| STORED DATA |
=== Begin Enclosure ===

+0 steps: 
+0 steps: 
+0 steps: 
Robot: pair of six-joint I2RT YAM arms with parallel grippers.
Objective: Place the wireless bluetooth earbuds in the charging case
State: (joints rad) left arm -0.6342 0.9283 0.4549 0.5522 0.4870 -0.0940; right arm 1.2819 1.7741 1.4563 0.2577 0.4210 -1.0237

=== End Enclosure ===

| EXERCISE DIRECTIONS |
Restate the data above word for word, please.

| OUTPUT |
+0 steps: 
+0 steps: 
+0 steps: 
Robot: pair of six-joint I2RT YAM arms with parallel grippers.
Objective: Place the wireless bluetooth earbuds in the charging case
State: (joints rad) left arm -0.6342 0.9283 0.4549 0.5522 0.4870 -0.0940; right arm 1.2819 1.7741 1.4563 0.2577 0.4210 -1.0237

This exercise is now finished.